Fourteen stories about the strength and passion of today’s American Indian—including six from the acclaimed Leslie Marmon Silko.
 
Anthropologists have long delighted us with the wise and colorful folktales they transcribed from their Indian informants. The stories in this collection are another matter altogether: these are white-educated Indians attempting to bear witness through a non-Indian genre, the short story.

Over a two-year period, Kenneth Rosen traveled from town to town, pueblo to pueblo, to uncover the stories contained in this volume. All reveal, to varying degrees and in various ways, the preoccupations of contemporary American Indians.
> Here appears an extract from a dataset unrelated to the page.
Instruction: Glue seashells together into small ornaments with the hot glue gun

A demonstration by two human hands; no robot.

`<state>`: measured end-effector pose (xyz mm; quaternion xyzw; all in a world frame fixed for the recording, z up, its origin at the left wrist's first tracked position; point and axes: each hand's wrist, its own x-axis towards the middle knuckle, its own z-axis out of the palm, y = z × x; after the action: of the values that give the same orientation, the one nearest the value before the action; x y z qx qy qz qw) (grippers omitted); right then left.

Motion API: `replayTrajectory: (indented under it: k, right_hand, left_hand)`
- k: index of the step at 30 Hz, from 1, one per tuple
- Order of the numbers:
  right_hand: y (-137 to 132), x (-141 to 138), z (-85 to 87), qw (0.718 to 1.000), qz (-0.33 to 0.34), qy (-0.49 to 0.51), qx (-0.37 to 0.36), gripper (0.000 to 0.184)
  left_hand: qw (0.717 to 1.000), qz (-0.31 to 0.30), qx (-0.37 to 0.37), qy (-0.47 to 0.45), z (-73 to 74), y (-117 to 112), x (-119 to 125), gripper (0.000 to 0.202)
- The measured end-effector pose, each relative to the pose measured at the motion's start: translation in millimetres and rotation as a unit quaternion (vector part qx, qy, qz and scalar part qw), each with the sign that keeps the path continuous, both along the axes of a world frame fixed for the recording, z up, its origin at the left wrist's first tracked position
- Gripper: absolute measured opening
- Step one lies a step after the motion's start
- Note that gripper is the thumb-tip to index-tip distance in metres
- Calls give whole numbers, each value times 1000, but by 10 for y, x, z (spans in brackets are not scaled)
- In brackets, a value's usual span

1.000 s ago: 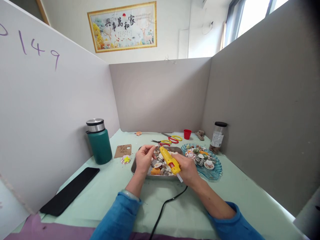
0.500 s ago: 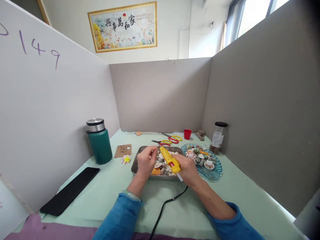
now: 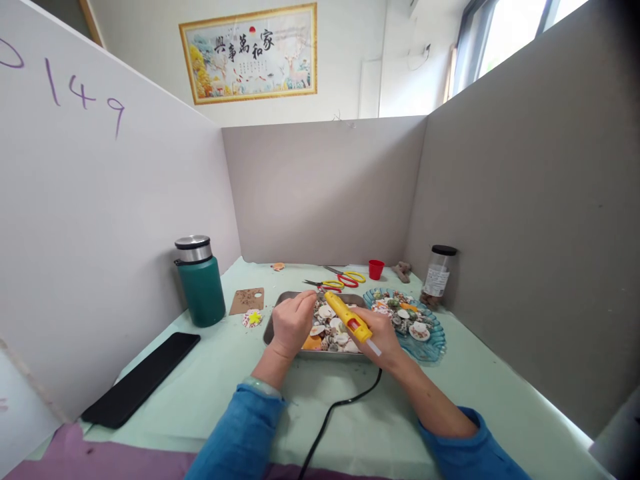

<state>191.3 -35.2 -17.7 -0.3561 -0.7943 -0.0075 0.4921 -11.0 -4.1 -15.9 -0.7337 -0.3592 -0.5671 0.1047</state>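
Grey panels wall in 3 sides: L panel [image 3: 125, 200], R panel [image 3: 525, 233], back panel [image 3: 320, 193]. Green cloth [image 3: 215, 373] covers the table up to them; purple cloth [image 3: 125, 460] at the near edge. Widest stretch of green cloth: betw. black slab [image 3: 143, 380] & tray [image 3: 330, 355], plus in front of tray, where forearms & cord [image 3: 330, 410] cross. R side tighter: blue plate [image 3: 425, 350] sits just beside tray, jar [image 3: 436, 280] near R panel. Green bottle [image 3: 200, 293] upright by L panel.

R hand [image 3: 379, 333] wrapped round the yellow glue gun [image 3: 347, 317], over tray's R part, nozzle pointing fwd & a bit left; white stick out the back. L hand [image 3: 293, 325] over tray's L part, fingers curled closed, tips near nozzle; can't tell if anything's pinched.

Smaller: brown card [image 3: 240, 303] L of tray, 2 prs scissors [image 3: 321, 285] behind it, red cup [image 3: 376, 270] further back, round piece w/ yellow star [image 3: 254, 317] near card. Shells [image 3: 333, 327] in tray, more on plate.
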Motion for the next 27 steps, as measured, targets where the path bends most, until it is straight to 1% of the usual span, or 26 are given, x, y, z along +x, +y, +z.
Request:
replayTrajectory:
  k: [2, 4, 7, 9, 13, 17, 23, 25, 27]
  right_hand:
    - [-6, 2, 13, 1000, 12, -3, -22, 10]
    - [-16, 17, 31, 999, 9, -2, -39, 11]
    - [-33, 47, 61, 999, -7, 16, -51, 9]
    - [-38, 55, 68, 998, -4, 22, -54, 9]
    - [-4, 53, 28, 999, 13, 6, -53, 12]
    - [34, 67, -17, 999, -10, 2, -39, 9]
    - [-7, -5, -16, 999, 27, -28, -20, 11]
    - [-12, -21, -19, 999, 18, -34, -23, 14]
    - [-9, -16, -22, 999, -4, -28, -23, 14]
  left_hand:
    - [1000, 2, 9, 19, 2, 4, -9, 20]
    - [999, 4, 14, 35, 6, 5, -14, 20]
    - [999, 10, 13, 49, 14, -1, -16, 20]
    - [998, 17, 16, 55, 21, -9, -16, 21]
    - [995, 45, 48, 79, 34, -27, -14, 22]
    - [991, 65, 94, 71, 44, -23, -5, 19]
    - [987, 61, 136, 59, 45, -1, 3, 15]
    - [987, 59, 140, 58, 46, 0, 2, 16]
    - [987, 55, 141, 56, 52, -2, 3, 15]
Not surprisingly, many of the stories are infused with the bitterness of a people and a culture long repressed. Several deal with violence and the effort to escape from the pervasive, and so often destructive, white influence and system. In most, the enduring strength of the Indian past is very much in evidence, evoked as a kind of counterpoint to the repression and aimlessness that have marked, and still mark today, the lives of so many American Indians.
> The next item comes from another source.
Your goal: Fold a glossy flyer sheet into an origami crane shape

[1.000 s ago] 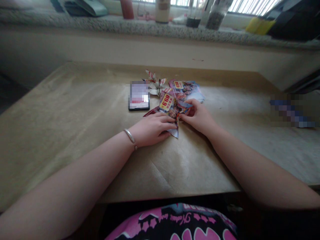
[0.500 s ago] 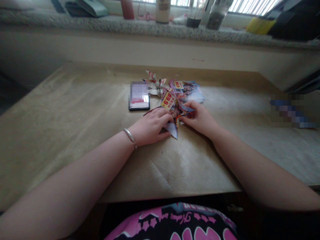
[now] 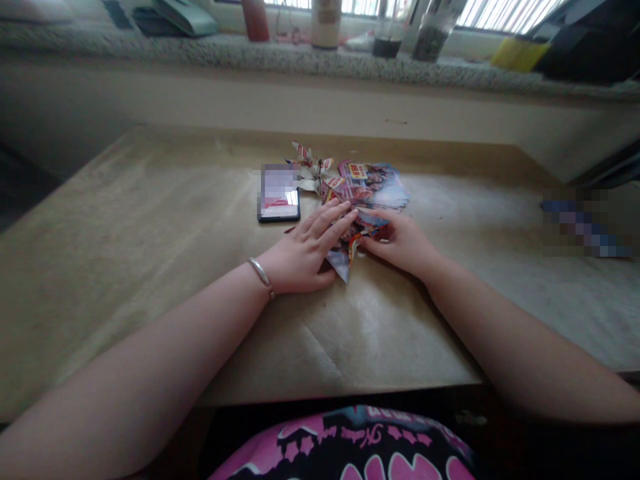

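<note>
We are holding a folded paper [image 3: 351, 238] on the surface [image 3: 150, 220], to the right of the phone [image 3: 280, 202] and a bit nearer to us. Our left hand [image 3: 310, 250] is lying on it, fingers spread and not gripping. Our right hand [image 3: 400, 239] is pinching its right side. We are seeing a pointy paper shape [image 3: 314, 180] just right of the phone, and a paper pile [image 3: 383, 187] farther right of it.

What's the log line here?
left hand: spread over folded paper; right hand: at its right edge; phone: beyond left hand; leaflet stack: beyond paper
</note>
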`<action>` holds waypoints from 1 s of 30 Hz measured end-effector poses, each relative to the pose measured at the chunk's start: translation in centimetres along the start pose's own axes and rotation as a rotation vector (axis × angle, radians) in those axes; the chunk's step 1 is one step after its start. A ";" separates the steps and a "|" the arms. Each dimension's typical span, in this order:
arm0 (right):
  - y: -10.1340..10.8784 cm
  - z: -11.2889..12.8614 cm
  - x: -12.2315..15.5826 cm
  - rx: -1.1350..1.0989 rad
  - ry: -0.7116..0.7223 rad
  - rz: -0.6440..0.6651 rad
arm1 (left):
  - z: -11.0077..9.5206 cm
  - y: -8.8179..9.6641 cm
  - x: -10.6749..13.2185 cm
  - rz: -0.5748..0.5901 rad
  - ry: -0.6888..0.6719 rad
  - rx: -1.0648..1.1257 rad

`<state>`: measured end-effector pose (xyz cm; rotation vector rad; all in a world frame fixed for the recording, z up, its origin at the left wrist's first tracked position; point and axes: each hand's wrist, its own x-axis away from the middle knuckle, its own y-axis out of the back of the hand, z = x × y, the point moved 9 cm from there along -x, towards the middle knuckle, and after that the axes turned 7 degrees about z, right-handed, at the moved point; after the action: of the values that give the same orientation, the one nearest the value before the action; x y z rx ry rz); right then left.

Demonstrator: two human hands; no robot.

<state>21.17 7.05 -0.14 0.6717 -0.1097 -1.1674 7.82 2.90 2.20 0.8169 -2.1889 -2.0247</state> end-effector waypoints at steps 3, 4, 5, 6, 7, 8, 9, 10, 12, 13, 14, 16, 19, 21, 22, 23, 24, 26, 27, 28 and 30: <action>-0.2 0.3 0.2 0.026 -0.021 0.023 | -0.1 0.3 0.0 -0.037 -0.030 -0.021; -0.2 0.4 0.2 0.035 -0.025 0.029 | -0.2 0.4 -0.1 -0.048 -0.037 -0.029; -0.2 0.6 0.3 0.043 -0.021 0.033 | -0.2 0.4 -0.1 -0.057 -0.040 -0.037; -0.2 0.7 0.3 0.052 -0.012 0.035 | -0.1 0.4 -0.1 -0.062 -0.040 -0.048; -0.2 0.9 0.3 0.064 0.001 0.034 | -0.1 0.4 -0.1 -0.064 -0.038 -0.061; -0.2 1.1 0.3 0.079 0.014 0.034 | 0.0 0.4 -0.1 -0.068 -0.034 -0.074; -0.2 1.2 0.3 0.097 0.025 0.030 | 0.1 0.5 -0.1 -0.072 -0.024 -0.086; -0.1 1.3 0.3 0.118 0.037 0.022 | 0.3 0.5 -0.1 -0.076 -0.009 -0.097; 0.2 1.6 0.3 0.157 0.055 -0.002 | 0.6 0.6 -0.1 -0.086 0.026 -0.112; 0.3 1.8 0.3 0.176 0.060 -0.018 | 0.7 0.7 -0.1 -0.094 0.042 -0.118; 0.5 1.9 0.3 0.194 0.061 -0.037 | 0.8 0.8 0.0 -0.102 0.057 -0.124; 0.8 2.2 0.4 0.212 0.045 -0.072 | 0.9 1.1 0.0 -0.129 0.076 -0.129; 1.0 2.2 0.5 0.161 -0.005 -0.090 | 0.9 1.5 0.0 -0.157 0.095 -0.125; 0.9 2.1 0.5 0.105 -0.022 -0.089 | 0.8 1.6 -0.1 -0.161 0.109 -0.121; 0.9 2.1 0.5 0.077 -0.021 -0.091 | 0.8 1.7 -0.1 -0.160 0.119 -0.119; 0.9 2.1 0.5 0.050 -0.018 -0.093 | 0.8 1.7 -0.1 -0.160 0.129 -0.117; 0.9 2.1 0.5 0.025 -0.015 -0.095 | 0.9 1.8 -0.1 -0.159 0.140 -0.118; 0.9 2.0 0.5 -0.010 -0.011 -0.098 | 0.9 1.9 -0.1 -0.159 0.160 -0.126; 0.9 1.9 0.5 -0.016 -0.010 -0.101 | 0.9 1.9 -0.1 -0.161 0.170 -0.130; 0.9 1.8 0.5 -0.013 -0.010 -0.103 | 1.0 2.0 -0.1 -0.162 0.183 -0.131; 0.9 1.7 0.6 0.004 -0.006 -0.108 | 1.2 2.1 0.0 -0.172 0.215 -0.121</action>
<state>21.39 6.03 1.51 0.6844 -0.0818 -1.2730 6.69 4.00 4.00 1.1817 -1.9216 -2.0092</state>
KENNETH ROSEN was born in Boston, and has lived in Maine since 1965. He recently taught at the American University in Bulgaria, and as a Fulbright professor at Sofia University. Whole Horse, his first collection, was selected for Richard Howard’s Braziller Poetry Series. Others are The Hebrew Lion, Black Leaves, Longfellow Square, Reptile Mind, and No Snake, No Paradise. He founded the Stonecoast Writers’ Conference in 1981, and directed it for ten years.